## ASSIGNED TASK
Could you copy out every line of the data where the word "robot" occurs?

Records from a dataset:
######

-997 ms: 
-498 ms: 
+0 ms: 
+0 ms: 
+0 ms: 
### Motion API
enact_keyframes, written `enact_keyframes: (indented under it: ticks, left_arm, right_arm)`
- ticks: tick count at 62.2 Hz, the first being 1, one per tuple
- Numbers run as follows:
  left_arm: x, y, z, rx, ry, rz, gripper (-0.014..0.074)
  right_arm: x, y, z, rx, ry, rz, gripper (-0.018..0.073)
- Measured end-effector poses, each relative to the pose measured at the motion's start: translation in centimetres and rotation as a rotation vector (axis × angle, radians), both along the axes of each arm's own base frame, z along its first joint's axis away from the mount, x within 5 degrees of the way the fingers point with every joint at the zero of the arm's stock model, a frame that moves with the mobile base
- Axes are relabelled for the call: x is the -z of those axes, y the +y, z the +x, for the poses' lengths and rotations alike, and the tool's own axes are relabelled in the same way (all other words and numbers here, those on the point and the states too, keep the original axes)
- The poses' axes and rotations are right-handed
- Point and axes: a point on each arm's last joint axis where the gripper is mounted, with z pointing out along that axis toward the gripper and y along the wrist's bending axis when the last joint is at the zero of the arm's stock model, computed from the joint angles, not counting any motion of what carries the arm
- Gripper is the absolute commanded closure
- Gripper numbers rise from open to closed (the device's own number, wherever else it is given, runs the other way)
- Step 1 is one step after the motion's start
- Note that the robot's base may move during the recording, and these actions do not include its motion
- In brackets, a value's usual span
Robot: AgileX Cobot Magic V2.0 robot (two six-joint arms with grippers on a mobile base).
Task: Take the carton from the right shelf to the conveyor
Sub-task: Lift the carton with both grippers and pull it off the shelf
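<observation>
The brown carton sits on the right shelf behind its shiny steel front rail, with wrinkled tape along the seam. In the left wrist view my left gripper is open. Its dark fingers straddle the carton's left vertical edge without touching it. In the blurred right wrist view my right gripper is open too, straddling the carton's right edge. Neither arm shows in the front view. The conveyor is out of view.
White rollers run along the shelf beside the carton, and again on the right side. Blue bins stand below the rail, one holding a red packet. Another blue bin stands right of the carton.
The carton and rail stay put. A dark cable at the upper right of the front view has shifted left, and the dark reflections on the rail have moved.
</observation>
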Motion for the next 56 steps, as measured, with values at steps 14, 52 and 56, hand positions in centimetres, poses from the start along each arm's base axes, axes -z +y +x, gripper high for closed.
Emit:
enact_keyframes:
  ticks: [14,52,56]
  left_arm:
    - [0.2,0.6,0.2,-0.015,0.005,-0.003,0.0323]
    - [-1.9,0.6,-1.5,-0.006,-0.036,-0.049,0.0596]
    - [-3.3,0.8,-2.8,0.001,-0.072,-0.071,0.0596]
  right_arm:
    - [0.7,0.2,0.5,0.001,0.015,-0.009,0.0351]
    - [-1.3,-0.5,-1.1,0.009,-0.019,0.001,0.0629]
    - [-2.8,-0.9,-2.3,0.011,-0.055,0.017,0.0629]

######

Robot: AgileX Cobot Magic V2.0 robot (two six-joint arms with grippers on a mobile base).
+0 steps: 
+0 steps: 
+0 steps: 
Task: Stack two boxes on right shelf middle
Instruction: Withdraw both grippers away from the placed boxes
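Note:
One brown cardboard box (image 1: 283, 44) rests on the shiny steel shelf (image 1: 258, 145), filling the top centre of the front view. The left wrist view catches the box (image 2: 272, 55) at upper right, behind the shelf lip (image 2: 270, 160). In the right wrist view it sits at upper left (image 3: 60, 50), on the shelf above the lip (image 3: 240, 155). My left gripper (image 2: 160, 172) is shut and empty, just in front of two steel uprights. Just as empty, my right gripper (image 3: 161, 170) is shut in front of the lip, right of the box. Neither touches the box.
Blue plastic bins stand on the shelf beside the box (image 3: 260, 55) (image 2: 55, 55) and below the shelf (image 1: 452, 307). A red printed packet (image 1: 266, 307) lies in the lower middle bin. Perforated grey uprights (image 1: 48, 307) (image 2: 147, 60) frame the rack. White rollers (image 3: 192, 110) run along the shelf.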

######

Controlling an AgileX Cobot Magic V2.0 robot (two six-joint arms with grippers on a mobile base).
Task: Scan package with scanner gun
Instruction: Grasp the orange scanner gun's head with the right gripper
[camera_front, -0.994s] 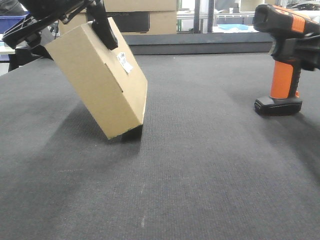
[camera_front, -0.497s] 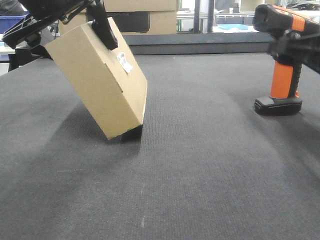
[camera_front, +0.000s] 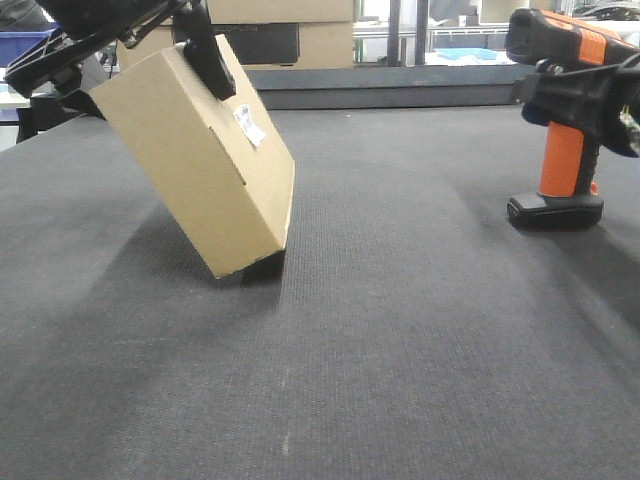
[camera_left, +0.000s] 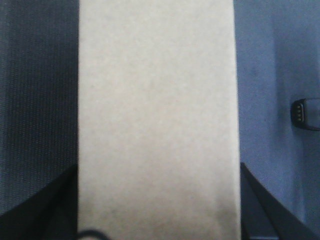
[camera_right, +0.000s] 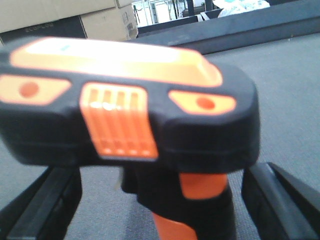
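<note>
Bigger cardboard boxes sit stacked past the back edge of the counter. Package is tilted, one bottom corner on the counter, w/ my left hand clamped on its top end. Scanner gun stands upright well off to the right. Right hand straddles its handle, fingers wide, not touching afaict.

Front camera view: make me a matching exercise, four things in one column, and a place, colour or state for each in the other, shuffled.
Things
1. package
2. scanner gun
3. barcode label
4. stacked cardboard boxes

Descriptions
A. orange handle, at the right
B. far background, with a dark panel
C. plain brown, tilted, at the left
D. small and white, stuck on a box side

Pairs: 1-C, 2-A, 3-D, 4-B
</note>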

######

## ANSWER BELOW
- Note that the robot's base may move during the recording, and these actions do not include its motion
Robot: AgileX Cobot Magic V2.0 robot (two six-joint arms with grippers on a mobile base).
Robot: AgileX Cobot Magic V2.0 robot (two six-joint arms with grippers on a mobile base).
Controlling an AgileX Cobot Magic V2.0 robot (two six-joint arms with grippers on a mobile base).

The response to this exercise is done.